As U.S. tensions with Iran escalate, President Trump tries to convince the Iranian leadership to come to the negotiating table and work on a brand new deal.

The Trump administration unilaterally withdrawal from the Obama-negotiated Iran deal last year and since then, the relationship between the United States and one of the Middle East's most powerful countries has been icy at best.

Recently, the relationship went bad to worse.

U.S. National Security Adviser John Bolton announced in May that the U.S. would send the USS Abraham Lincoln carrier strike group and a bomber task force to the Persian Gulf in response to intelligence report that Iranian-backed Shiite militias might attack U.S. forces in Iraq.
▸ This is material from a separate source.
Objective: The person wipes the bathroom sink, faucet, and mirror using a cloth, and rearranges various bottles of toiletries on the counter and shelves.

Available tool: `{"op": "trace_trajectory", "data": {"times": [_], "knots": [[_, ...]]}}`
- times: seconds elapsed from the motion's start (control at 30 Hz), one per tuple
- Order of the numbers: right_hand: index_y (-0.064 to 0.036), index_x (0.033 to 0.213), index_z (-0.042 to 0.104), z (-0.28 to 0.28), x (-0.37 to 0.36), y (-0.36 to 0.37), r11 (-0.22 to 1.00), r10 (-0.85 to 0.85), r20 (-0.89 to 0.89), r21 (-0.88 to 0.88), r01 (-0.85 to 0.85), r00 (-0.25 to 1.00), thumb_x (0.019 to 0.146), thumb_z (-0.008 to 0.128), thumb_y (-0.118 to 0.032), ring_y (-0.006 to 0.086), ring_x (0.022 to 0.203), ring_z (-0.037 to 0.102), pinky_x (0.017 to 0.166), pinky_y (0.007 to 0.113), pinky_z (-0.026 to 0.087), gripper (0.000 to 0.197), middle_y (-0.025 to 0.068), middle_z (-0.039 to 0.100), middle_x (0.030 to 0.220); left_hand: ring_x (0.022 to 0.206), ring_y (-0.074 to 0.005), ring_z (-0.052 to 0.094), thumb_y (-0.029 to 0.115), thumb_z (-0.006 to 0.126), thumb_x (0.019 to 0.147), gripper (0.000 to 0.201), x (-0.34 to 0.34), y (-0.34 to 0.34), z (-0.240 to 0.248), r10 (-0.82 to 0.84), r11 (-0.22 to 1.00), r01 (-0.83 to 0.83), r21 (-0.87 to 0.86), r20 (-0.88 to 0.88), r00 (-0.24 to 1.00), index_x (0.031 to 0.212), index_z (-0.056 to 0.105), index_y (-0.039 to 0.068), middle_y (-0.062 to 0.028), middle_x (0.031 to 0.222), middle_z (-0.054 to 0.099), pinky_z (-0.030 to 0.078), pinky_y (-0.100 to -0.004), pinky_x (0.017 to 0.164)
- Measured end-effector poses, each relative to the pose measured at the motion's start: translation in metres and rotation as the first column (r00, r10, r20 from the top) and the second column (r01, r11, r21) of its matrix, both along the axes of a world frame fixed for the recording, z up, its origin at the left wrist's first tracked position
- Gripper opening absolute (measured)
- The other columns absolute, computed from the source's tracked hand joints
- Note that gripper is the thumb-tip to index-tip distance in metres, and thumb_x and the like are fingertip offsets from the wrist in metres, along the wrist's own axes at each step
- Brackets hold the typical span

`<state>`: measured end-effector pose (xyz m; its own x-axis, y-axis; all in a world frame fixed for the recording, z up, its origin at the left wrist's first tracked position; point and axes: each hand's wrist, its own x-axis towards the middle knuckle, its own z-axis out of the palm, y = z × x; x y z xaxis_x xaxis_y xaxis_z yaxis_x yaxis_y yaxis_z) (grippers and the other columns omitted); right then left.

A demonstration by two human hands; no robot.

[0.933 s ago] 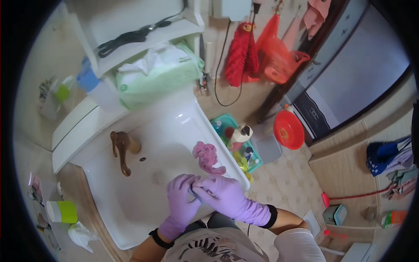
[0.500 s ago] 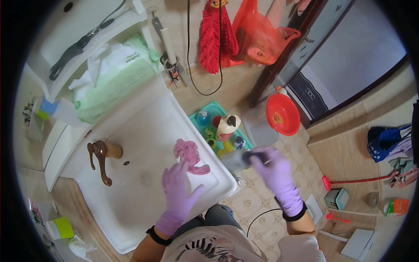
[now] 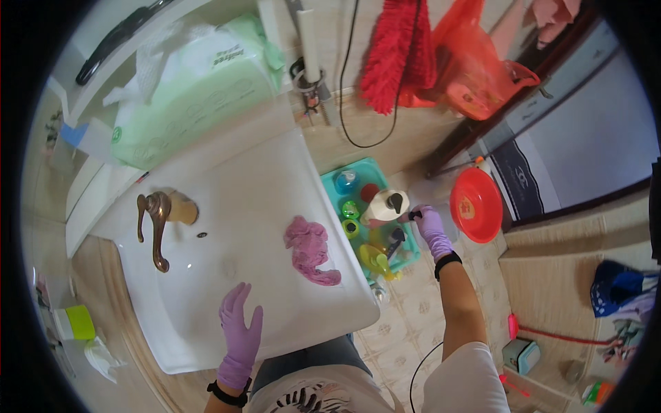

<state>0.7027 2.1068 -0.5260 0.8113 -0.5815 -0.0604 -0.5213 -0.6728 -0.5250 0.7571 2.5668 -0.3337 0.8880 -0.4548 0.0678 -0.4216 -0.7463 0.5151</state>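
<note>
My left hand (image 3: 240, 327), in a purple glove, rests flat with fingers spread on the front of the white sink (image 3: 227, 206). A crumpled pink cloth (image 3: 310, 249) lies on the sink's right edge, apart from that hand. My right hand (image 3: 429, 224), also gloved in purple, reaches down to the floor beside the sink. It grips a small dark item at the teal basket (image 3: 342, 195), next to a white bottle with a dark cap (image 3: 385, 204). The basket holds several bottles and spray heads.
A bronze tap (image 3: 155, 224) stands at the sink's left. A green wipes pack (image 3: 186, 93) lies on the shelf behind. A red basin (image 3: 475, 204), red bag (image 3: 475, 65) and red duster (image 3: 389, 55) are by the wall. A green-capped jar (image 3: 74, 322) sits left.
My right hand left the sink and swung down to the teal basket on the floor. My left hand stayed on the sink's front. The view shifted to the right.
</note>
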Motion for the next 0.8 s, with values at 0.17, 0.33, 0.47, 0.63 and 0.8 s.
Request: {"op": "trace_trajectory", "data": {"times": [0.17, 0.33, 0.47, 0.63, 0.8], "knots": [[-0.0049, 0.091, 0.061, -0.054, 0.019, -0.004, 0.995, 0.101, -0.047, 0.023, -0.100, 0.994, 0.067, 0.062, -0.006, 0.0327, 0.086, 0.057, 0.078, 0.037, 0.046, 0.024, 0.0169, 0.061, 0.089, 0.111, -0.0286, 0.043, 0.007, 0.059, 0.075, 0.044, -0.010, 0.019, -0.009, 0.051, 0.999, -0.051, 0.014, -0.014, 0.999, 0.118, 0.049, 0.008, -0.0118, 0.118, 0.048, 0.030, -0.0392, 0.096], [-0.0053, 0.094, 0.061, -0.064, 0.018, 0.008, 0.993, 0.077, -0.080, 0.100, -0.069, 0.994, 0.066, 0.063, -0.006, 0.0320, 0.087, 0.058, 0.079, 0.037, 0.046, 0.028, 0.0157, 0.061, 0.092, 0.111, -0.0286, 0.044, 0.007, 0.059, 0.076, 0.042, -0.018, 0.037, -0.008, 0.078, 0.996, -0.076, 0.050, -0.048, 0.996, 0.117, 0.049, 0.008, -0.0118, 0.118, 0.049, 0.031, -0.0388, 0.095], [-0.0035, 0.097, 0.059, -0.016, -0.013, 0.020, 0.987, -0.102, 0.180, -0.107, 0.122, 0.978, 0.071, 0.060, -0.004, 0.0334, 0.087, 0.058, 0.080, 0.037, 0.045, 0.026, 0.0175, 0.059, 0.099, 0.110, -0.0282, 0.045, 0.008, 0.059, 0.076, 0.041, -0.022, 0.039, 0.000, 0.022, 0.999, -0.024, -0.026, -0.073, 0.997, 0.116, 0.050, 0.009, -0.0110, 0.117, 0.050, 0.032, -0.0385, 0.094], [-0.0057, 0.109, 0.053, 0.181, -0.003, 0.188, 0.964, 0.133, 0.439, 0.153, -0.219, 0.889, 0.071, 0.060, -0.003, 0.0302, 0.095, 0.053, 0.087, 0.037, 0.040, 0.039, 0.0163, 0.054, 0.106, 0.108, -0.0285, 0.046, 0.012, 0.058, 0.078, 0.039, -0.021, 0.083, 0.023, 0.034, 0.998, -0.037, -0.045, -0.068, 0.997, 0.116, 0.050, 0.011, -0.0094, 0.116, 0.051, 0.034, -0.0388, 0.093], [-0.0082, 0.123, 0.046, 0.193, 0.007, 0.291, 0.619, 0.767, -0.027, -0.231, -0.751, 0.641, 0.076, 0.054, -0.011, 0.0355, 0.115, 0.038, 0.097, 0.040, 0.031, 0.048, 0.0154, 0.037, 0.130, 0.107, -0.0285, 0.046, 0.012, 0.058, 0.078, 0.038, -0.020, 0.109, 0.037, -0.021, 0.984, 0.016, -0.176, -0.027, 0.999, 0.116, 0.051, 0.010, -0.0099, 0.115, 0.052, 0.034, -0.0386, 0.093]]}}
Now, the possibility of a military confrontation between the U.S. and the Islamic Republic is rising as the State Department ordered the departure of all non-emergency personnel from the U.S. embassy in Baghdad, Iraq. This as Trump has denied plans to send 120,000 troops to Iran if the Middle Eastern country attacked American forces or accelerated its efforts on nuclear weapons.

The Iranian Revolutionary Guard says Iran has ruled out talks with the U.S. but the president is hoping that the crippling sanctions placed on the Iranian government will force them to work on an agreement.
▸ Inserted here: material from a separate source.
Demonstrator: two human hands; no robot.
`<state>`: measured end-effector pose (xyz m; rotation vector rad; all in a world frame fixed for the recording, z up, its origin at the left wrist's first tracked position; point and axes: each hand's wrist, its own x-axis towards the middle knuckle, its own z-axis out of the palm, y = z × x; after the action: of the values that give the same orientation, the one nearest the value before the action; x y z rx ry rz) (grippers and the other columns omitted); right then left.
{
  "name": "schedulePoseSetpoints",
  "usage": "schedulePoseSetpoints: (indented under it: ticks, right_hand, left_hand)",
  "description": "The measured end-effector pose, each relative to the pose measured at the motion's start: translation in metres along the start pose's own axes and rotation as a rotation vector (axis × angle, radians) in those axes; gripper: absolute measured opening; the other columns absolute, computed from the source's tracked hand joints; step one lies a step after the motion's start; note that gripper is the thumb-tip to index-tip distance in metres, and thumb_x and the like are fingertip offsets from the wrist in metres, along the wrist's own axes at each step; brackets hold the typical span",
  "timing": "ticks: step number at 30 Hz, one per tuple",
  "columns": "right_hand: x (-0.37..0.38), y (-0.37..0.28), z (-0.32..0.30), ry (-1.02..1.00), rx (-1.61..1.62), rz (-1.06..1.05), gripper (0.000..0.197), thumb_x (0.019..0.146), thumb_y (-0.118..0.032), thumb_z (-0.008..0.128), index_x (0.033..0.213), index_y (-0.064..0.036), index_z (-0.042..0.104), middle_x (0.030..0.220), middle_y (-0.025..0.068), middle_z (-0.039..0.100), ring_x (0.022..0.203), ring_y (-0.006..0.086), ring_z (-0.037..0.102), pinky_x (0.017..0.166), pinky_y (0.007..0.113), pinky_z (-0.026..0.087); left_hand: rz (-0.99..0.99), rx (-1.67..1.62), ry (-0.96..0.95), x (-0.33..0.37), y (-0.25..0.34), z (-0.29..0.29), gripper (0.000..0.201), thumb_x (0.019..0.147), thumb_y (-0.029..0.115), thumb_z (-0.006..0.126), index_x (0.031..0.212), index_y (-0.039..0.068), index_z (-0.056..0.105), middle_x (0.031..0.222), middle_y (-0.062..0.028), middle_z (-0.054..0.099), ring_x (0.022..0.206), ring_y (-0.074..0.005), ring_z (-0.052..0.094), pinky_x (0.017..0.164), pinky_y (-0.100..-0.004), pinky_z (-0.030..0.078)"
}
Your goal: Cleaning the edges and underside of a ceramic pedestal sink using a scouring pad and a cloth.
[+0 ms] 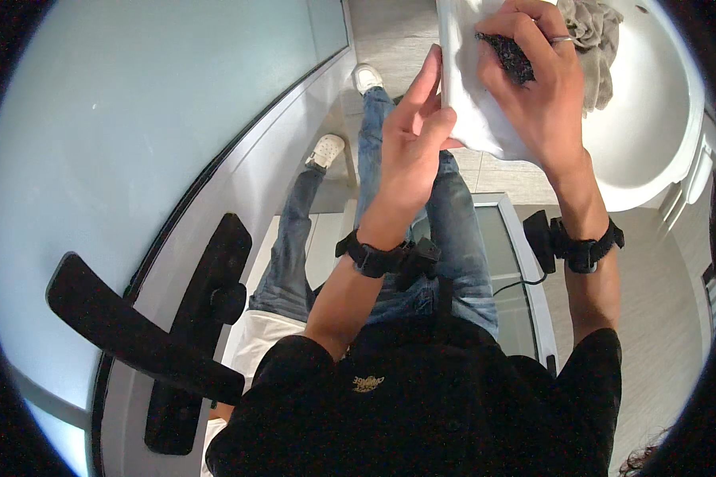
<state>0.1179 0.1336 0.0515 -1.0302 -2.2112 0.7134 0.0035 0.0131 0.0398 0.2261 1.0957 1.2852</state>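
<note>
My right hand (pixel 537 87), a ring on one finger, is closed round a dark, speckled scouring pad (pixel 511 57). It presses the pad against a smooth white ledge (pixel 485 131) beside the washbasin. Whether the ledge is part of the basin I cannot tell. My left hand (pixel 418 123) grips the ledge's left edge, with the thumb near the top and some fingertips hidden behind it. A crumpled grey-brown cloth (pixel 597 40) hangs over the inner side of the white basin (pixel 644 111), just right of my right hand.
On the left stands a frosted glass door (pixel 135 103) with a long black handle (pixel 135 334) jutting toward me. Close by on that side are the jeans-clad leg (pixel 290 238) and white shoe (pixel 326 149) of another person. A framed glass panel (pixel 511 238) lies below my forearms.
</note>
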Motion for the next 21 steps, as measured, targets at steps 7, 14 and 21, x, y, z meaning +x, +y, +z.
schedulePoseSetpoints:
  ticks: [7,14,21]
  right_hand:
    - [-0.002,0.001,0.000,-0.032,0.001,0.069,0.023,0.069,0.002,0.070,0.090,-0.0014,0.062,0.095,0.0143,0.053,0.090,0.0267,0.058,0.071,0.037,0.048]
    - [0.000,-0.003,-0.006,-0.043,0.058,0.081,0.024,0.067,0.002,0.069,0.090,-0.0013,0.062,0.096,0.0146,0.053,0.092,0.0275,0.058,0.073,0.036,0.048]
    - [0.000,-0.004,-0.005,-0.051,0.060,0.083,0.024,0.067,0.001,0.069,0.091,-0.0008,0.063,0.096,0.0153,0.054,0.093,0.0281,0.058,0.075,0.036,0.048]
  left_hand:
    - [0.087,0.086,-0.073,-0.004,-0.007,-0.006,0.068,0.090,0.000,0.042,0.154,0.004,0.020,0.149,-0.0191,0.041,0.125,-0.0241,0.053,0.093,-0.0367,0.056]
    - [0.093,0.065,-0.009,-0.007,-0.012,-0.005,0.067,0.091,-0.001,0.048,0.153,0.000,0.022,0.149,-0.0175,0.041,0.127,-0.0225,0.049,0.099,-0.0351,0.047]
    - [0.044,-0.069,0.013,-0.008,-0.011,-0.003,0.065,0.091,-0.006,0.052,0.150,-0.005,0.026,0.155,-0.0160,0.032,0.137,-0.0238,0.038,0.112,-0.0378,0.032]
Farid Dehdilani, who advised Iran's Finance Minister on the original Iran deal under the Obama administration, says that calls for an Iranian compromise that Trump wants, may never come.
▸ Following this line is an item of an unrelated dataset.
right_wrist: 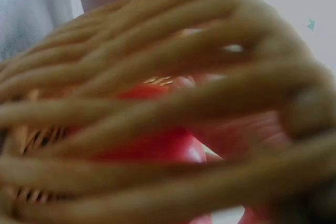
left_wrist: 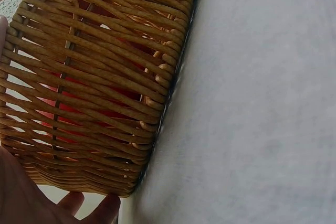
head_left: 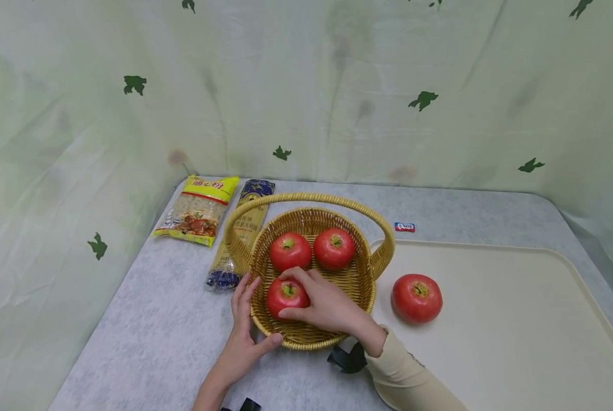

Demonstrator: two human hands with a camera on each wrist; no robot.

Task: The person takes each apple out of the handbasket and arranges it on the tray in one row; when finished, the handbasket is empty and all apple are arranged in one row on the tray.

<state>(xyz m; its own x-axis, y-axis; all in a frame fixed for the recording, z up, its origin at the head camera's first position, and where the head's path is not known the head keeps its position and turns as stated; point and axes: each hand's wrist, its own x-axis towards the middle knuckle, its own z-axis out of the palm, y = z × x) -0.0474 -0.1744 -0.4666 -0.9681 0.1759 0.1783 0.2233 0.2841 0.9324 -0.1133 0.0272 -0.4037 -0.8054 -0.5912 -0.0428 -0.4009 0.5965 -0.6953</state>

“I think that the President is getting the wrong advice from people like John Bolton,” Dehdilani said.

Bolton has pushed for Iranian regime change as a private citizen and reports are circulating that he is at odds with other top brass in the administration for pushing an altercation.


Dehdilani said that the economic possibilities of an American-Iranian relationship are being squandered due to people inside the president's administration pushing for conflict and that regime change in Iran is a "bankrupt policy."

"When we heard that President Trump got elected, everyone thought 'finally in White House, we'll have a rational business person who wants to make maximize profits economically but it did not happen,” Farid said. “Whatever you know little room American companies had to work in Iran they lost it.